In no other country of the world is human life valued so cheaply. The proof was in front of me in those pits. And it was in the odour that rose from them, of decomposing flesh. Once experienced, the smell of rotting humans is impossible to forget simply because of the associations that accompany it.

I thought, one slip and I could be down there with them.
It wouldn't have to be my slip. Someone a bit drunk, someone who took me for a Romanov prince, someone who wanted to try out a new pistol or someone who just hated me on sight: for any of those reasons I could be down there in the swelter.

Or stuffed into a hole in the forest, at any rate tossed out of life.

Elizaveta—I took a deep breath. It was what I'd done to her. What Glebov had started and I'd finished. I'd shot her through the temple, aiming for that mole, from three paces. It hadn't been Glebov who'd squeezed the trigger. It was I. But it was he who'd loaded the pistol and pointed it.

That was how it stood between us, between the three of us you could say—four, if you counted Death itself.

Yes, you had to count Death as a person. He was always there, behind the screen or not, whichever he chose. Watch in hand, tapping out the seconds left. Striking through names on the register—address, occupation, collar size, the lot: mopping his brow and thinking about humping his girlfriend, Time. The two of them, deadly conspirators. Barren, thank God, like Lenin. There were some people in the world of whom a single example was quite sufficient.

Harden up, Charlie, I said. Nothing is wretched unless you think it is.

I looked down at the pit before me. It was no wonder the priests were so powerful in Russia. Not much religion was needed to believe that what lay down there was a mass of sins, writhing and spitting like snakes, trying to crawl out and get among the population. I offered thanks that Xenia wasn't with me. No woman should have to face such a scene. The bodies, the dogs, Smichov the twizzle-moustached photographer getting copy for the newspaper—for the benefit of posterity, detailing what men were capable of.

It was awful what was happening. I swore that from now on I'd treat Xenia with unfailing compassion. In fact all women, until I died. Their burden of responsibility was too great. It wasn't their fault that from their wombs came forth tyrants and the like, real monsters screaming for power from the word go.
But of course it was they who got the blame, the fathers waltzing away scot-free. And accepted it, went staggering beneath its weight for the rest of their lives.
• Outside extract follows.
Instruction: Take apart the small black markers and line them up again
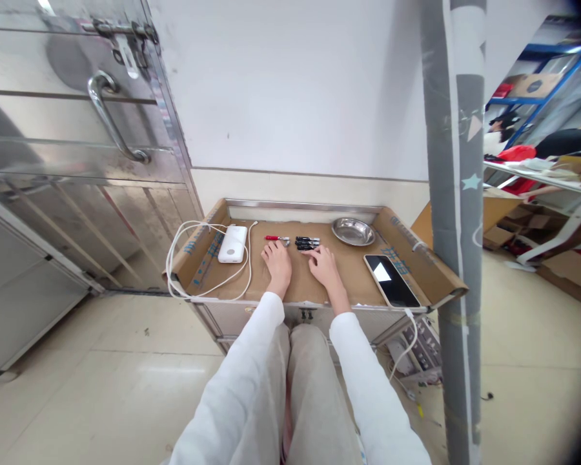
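Observation:
My left hand lies palm down on the cardboard-lined tabletop. Its fingers are stretched out, and their tips are close to a red pen. Whether they touch that pen I cannot tell. Several black pens with silvery ends lie side by side, just right of the red one. My right hand reaches to the near edge of this group, fingers extended and apart, index finger and thumb beside the lowest pen. Neither hand visibly grips anything.
A white power bank with a looped white cable lies on the left. A round metal dish stands at the back right, above a phone with a cable. A wrapped grey pole rises beside the table. People are in the far right background.

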Available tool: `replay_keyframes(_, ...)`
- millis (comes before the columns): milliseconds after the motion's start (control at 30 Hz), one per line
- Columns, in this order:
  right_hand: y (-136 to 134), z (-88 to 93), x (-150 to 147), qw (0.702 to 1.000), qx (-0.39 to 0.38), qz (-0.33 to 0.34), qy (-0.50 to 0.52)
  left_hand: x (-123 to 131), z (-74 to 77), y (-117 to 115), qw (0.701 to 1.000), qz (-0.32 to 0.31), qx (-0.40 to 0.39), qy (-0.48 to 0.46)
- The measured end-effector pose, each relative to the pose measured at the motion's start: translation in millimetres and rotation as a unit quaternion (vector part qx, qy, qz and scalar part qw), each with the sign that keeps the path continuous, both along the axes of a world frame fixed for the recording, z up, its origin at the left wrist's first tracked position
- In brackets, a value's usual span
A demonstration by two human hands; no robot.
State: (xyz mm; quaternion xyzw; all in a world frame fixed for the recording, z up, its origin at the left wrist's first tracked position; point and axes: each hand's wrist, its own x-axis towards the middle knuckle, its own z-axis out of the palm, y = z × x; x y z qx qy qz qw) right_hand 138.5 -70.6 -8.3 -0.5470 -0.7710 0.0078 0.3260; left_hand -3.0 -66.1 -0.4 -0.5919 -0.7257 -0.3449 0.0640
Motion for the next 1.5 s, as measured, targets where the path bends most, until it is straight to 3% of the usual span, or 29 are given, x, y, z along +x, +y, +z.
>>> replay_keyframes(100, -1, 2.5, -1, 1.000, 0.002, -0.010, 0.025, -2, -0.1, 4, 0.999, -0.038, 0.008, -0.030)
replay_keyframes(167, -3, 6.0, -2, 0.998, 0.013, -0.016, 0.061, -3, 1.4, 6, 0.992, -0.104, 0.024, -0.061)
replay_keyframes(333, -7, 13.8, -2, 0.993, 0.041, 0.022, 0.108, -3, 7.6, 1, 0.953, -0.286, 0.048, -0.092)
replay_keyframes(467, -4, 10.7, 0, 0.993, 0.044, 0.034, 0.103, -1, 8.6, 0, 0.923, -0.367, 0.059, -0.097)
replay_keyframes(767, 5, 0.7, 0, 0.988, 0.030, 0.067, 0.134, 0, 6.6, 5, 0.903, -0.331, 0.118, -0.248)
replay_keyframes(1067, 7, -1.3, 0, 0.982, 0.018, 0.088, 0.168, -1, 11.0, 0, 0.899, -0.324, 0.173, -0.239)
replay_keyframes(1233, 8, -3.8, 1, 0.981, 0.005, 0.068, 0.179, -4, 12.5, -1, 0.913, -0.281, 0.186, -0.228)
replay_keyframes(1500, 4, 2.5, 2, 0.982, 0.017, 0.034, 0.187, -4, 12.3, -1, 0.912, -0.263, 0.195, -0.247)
So on behalf of womanhood I'd take Xenia to Odessa and make her Mrs. Doig. The children we'd have would be beautiful. I'd do my share of raising them. They'd call me Papa, slide their trusting hands into mine as we walked, get me to tell them stories—

“Watch your heels,” shouted a carter. He unfastened the traces and knocked out the backboard pins. The cart tipped up. The bodies slithered out of their own accord.

Stiffy stood on the brink of the pit, peering down expressionlessly. Jones was with Smichov, setting up the camera and getting it clear about the shots he wanted. Smichov had lit a yellow
makhorka
and was taking huge puffs from it, drawing his cheeks right in as if he were an underwater swimmer. He queried something with Jones, making a new camera angle with his hands.